Let’s not pretend any longer, Arsenal football club are a team in crisis. Languishing in 10th place in the Premier League table after fifteen games, and with a meagre twenty one points to show for their efforts, fans have become increasingly vocal in the need for change at the club. Top of their agenda, the removal of Arsene Wenger from the helm, the man known as ‘Le Professor’ appearing to have gone a little ‘Nutty’ in his old age. Now this is all well and good, fans do have a right to feel aggrieved, especially given some of the desperate performances the players have put it as of late and particularly against Swansea last Saturday, but should Wenger leave, will things really be any better?

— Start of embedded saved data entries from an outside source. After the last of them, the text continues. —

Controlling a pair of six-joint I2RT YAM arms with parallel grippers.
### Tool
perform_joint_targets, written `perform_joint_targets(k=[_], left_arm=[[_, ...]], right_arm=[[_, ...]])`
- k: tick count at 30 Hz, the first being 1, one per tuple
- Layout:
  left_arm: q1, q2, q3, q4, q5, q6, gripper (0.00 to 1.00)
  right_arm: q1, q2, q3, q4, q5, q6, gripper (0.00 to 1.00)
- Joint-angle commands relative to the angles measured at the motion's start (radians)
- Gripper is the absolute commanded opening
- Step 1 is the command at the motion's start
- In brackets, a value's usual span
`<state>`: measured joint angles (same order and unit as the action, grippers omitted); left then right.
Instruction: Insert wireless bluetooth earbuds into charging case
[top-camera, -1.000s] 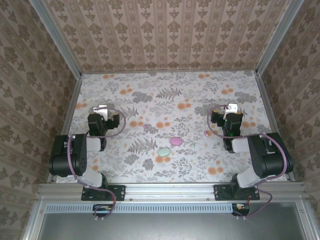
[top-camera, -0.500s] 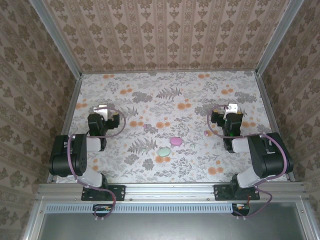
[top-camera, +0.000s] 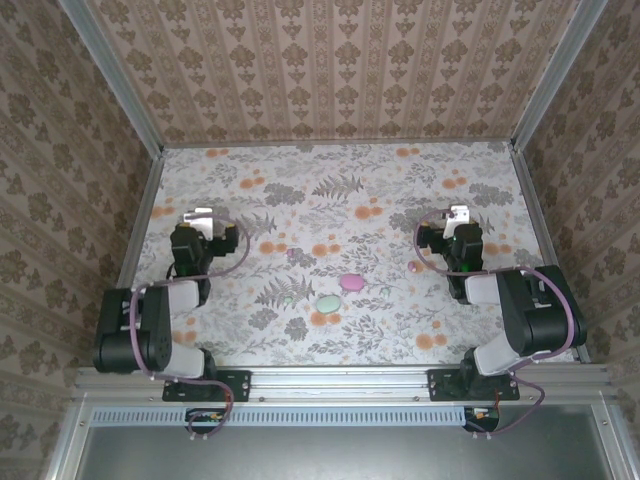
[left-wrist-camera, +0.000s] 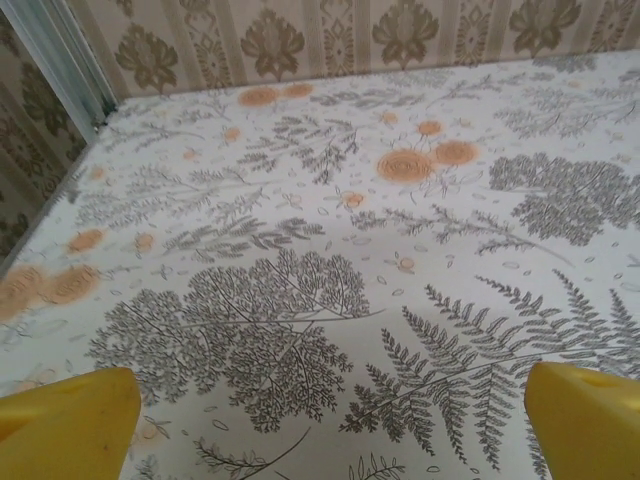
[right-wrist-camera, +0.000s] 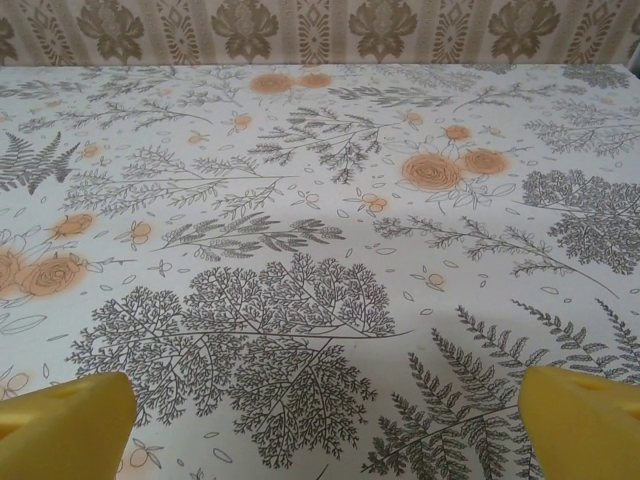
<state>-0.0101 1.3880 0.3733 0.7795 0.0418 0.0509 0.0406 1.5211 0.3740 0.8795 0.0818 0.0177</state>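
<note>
- Well left of pink case (top-camera: 352, 282), somewhat farther back: left gripper (top-camera: 200, 216), jaws spread wide, nothing between them. From left wrist camera, yellow fingertips (left-wrist-camera: 70, 420) at the two lower corners, bare floral table (left-wrist-camera: 320, 250) in the gap.
- Left of pink case, a little farther back: pinkish earbud (top-camera: 291, 253), loose on the table, apart from both cases.
- Just left of pink case and nearer the arm bases: mint case (top-camera: 327, 302), close beside it; touching or not, cannot tell. Lid state too small to make out.
- Pink case itself: flat on the table, lid state likewise unreadable.
- Right of pink case, slightly farther back: pale earbud (top-camera: 411, 266), loose on the table, not in either case.
- Well right of pink case, beyond the pale earbud: right gripper (top-camera: 461, 214), jaws spread wide, empty. From right wrist camera, yellow fingertips (right-wrist-camera: 65, 425) at the lower corners, only patterned table between.
</note>
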Motion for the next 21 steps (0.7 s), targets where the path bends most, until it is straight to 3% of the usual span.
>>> perform_joint_targets(k=[1,3,6,8,11,16,19,21], left_arm=[[0.01,-0.118,0.003,-0.115,-0.003,-0.029,1.0],[0.01,-0.197,-0.004,-0.146,-0.02,-0.062,1.0],[0.011,-0.275,0.035,-0.252,-0.036,-0.136,1.0],[0.012,-0.316,0.065,-0.315,-0.003,-0.18,1.0],[0.013,-0.371,0.065,-0.323,-0.012,-0.309,1.0],[0.012,-0.454,0.061,-0.39,0.013,-0.427,1.0],[0.011,-0.481,0.055,-0.403,0.138,-0.428,1.0],[0.001,-0.48,0.039,-0.381,0.216,-0.46,1.0]], right_arm=[[-0.001,-0.063,0.0,-0.024,-0.026,-0.018,1.0],[0.001,-0.12,0.072,-0.22,-0.028,-0.013,1.0],[0.001,-0.19,0.297,-0.723,-0.064,0.015,1.0],[0.0,-0.189,0.387,-0.872,-0.067,0.046,1.0],[0.001,-0.25,0.371,-0.854,-0.215,0.025,1.0],[0.002,-0.377,0.242,-0.642,-0.513,-0.027,0.92],[0.014,-0.384,0.249,-0.664,-0.668,-0.109,0.9],[0.043,-0.352,0.282,-0.746,-0.749,-0.216,0.8]])
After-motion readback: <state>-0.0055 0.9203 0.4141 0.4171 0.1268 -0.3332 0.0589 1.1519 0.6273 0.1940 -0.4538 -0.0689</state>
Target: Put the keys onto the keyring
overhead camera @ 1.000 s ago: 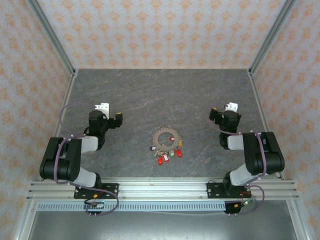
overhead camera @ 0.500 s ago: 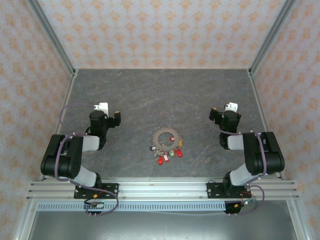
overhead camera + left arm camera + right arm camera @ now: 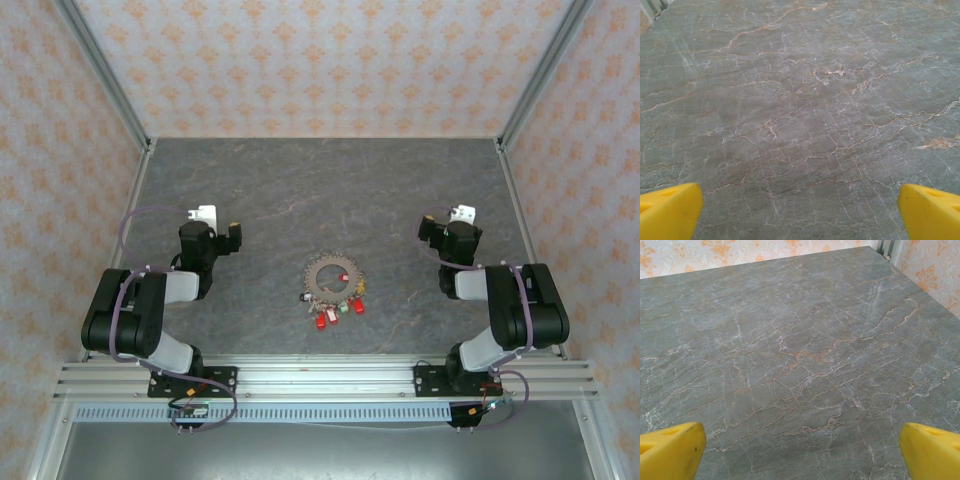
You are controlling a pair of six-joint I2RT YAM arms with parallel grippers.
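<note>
Centrally on the grey table (image 3: pixel 300 190) the keyring (image 3: pixel 329 277) lies flat, with the keys (image 3: pixel 335 312) bunched at its near rim. They are too small to tell whether any is threaded on. The left tool (image 3: pixel 800 212) and the right tool (image 3: pixel 800 450) stand wide and empty, well apart from the ring, their yellow fingertips (image 3: pixel 670 212) cut off at the frame corners.

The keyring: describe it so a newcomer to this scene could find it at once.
On the grey marbled table, look near the centre. The keyring is the toothed, gear-like grey-brown ring, far larger than the small coloured-headed keys clustered at its near edge.
</note>
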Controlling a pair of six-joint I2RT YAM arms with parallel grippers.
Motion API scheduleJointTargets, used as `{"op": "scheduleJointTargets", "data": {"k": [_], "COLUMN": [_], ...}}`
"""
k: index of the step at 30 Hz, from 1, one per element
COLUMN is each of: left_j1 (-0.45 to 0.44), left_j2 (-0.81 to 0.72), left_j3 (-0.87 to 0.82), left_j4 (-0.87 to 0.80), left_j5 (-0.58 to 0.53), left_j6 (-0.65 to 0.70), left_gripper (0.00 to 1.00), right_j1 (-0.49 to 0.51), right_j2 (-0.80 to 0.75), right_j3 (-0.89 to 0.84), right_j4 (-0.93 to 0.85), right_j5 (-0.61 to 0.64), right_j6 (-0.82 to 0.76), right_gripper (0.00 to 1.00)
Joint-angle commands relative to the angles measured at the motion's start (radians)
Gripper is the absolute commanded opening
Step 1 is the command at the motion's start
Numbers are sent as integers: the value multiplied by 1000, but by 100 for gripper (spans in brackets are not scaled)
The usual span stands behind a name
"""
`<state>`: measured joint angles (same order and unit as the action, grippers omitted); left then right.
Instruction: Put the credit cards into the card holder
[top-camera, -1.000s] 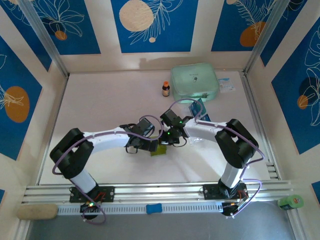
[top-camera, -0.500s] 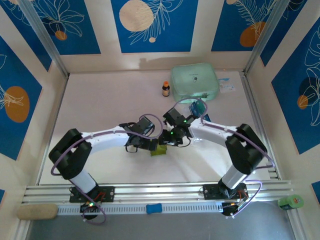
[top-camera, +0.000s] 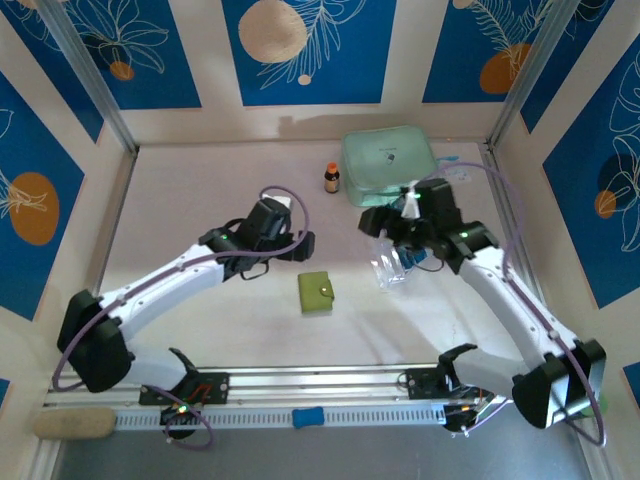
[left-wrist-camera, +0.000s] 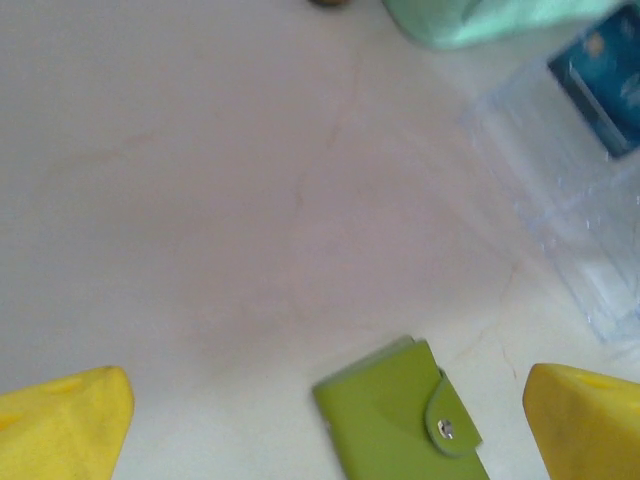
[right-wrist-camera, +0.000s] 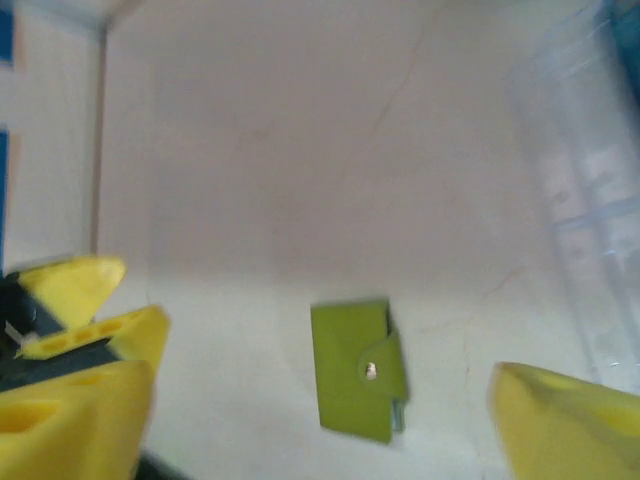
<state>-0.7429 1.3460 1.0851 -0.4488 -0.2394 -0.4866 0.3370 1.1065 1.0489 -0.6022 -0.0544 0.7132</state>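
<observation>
A small olive-green folding card holder (top-camera: 318, 293) with a tiny pale snap button is seen lying flat and folded shut on the pale table (top-camera: 200, 200), between the two arms and touched by neither. The left gripper (top-camera: 295, 246) is held above the table just beyond the holder; in its wrist view the yellow fingers (left-wrist-camera: 65, 420) are spread wide with nothing between them. The right gripper (top-camera: 373, 222) is likewise spread wide and empty, its yellow fingers (right-wrist-camera: 565, 425) being seen far apart, and it is poised near a clear plastic tray (top-camera: 388, 268). A flat teal-blue credit card (left-wrist-camera: 598, 90) is seen inside that tray at its far end; how many cards are there cannot be told. A large mint-green zip case (top-camera: 388, 165) and a small brown bottle (top-camera: 331, 178) are left at the back. The cards are judged to be light, thin, stiff and slick, so a pinch across both faces at an exposed edge is advised rather than a scrape off a flat surface. The holder is judged to be light and pliable and likely to slide on the smooth table; it should be pinned near the spine by one gripper while the snap tab is lifted by the other, so that the pockets are opened before a card is fed in.
</observation>
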Motion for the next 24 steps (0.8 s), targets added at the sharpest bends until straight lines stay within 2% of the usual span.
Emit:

Ask most Arsenal fans who they would like to see as Arsenal manager should Wenger be forced to step aside, and an alarming number will come back with one of two answers, Pep Guardiola or Jose Mourinho. This is surprising, given that A.) Mourinho is manager of Real Madrid, one of the top teams in the world while also having a strong affiliation to Arsenal’s London rivals Chelsea and B.) Guardiola, the most sought after manger in football today, can choose from nearly any team he likes as his next destination, and a team in decline such as Arsenal surely isn’t looking like the most attractive of locations. On top of that, the simple fact remains that Wenger is still revered as one of the best managers in club football today, and has no shortage of admirers himself. In fact, perhaps most ironically of all, it is his own fans who are quickest to point out his flaws, when a large proportion of teams would love to have him as their manager. Yes this is the roughest patch of his managerial career at Arsenal, but he has done a lot of things right. Those fans also seem to forget that before the arrival of Wenger in 1996, the team was not constantly competing for top honours year after year, so he has done a lot to change the mentality of the club.

Now to the influence Wenger has on the team, and it is clear that the pack have caught up with his ideas. What were once ground breaking philosophies, proper dieting, passing and moving, attractive counter-attacking football, are now employed by most teams. Worse yet, rival teams now know how to stop these trademark Arsenal traits. Wenger’s clear refusal to change his ways are as puzzling as they are frustrating, and this is one issue that does need to be addressed. Those fans who argue he is sitting on a fortune that could be spent on reinforcing the team need also to remember that all is not what it seems at boardroom level, and while Wenger will never moan about the power struggle that appears to be going on above him, he will continue to look like the bad guy who refuses to part with the gold the club have amassed.

Finally, while things are bad now, this is actually one of the better Arsenal squads the club has seen in recent seasons. Yes it may be devoid of any real star power, although midfield playmaker Santi Cazorla may have something to say about that, but there is a little bit of depth to the squad, something that has been missing in the past. Having Aaron Ramsey, the captain if Wales, warming the bench does have to count for something. There is potential there, but too often the word potential has been used to describe Arsenal’s future, with nothing coming of it in the end.

So while fan unrest continues to mount against the most successful manager in Arsenal’s history, all of the facts need to be taken into account before a call can be made, because if Wenger is forced to walk, he’s not coming back, and that is a risk. Yes he is too stubborn. Yes he needs to change some of his ways. Yes he needs to discover how to properly scout and buy a world class centre back. But if he goes, really who can do much better with the resources that Wenger has at his disposal? Just because there are other options out there, doesn’t mean the grass is always greener on the other side.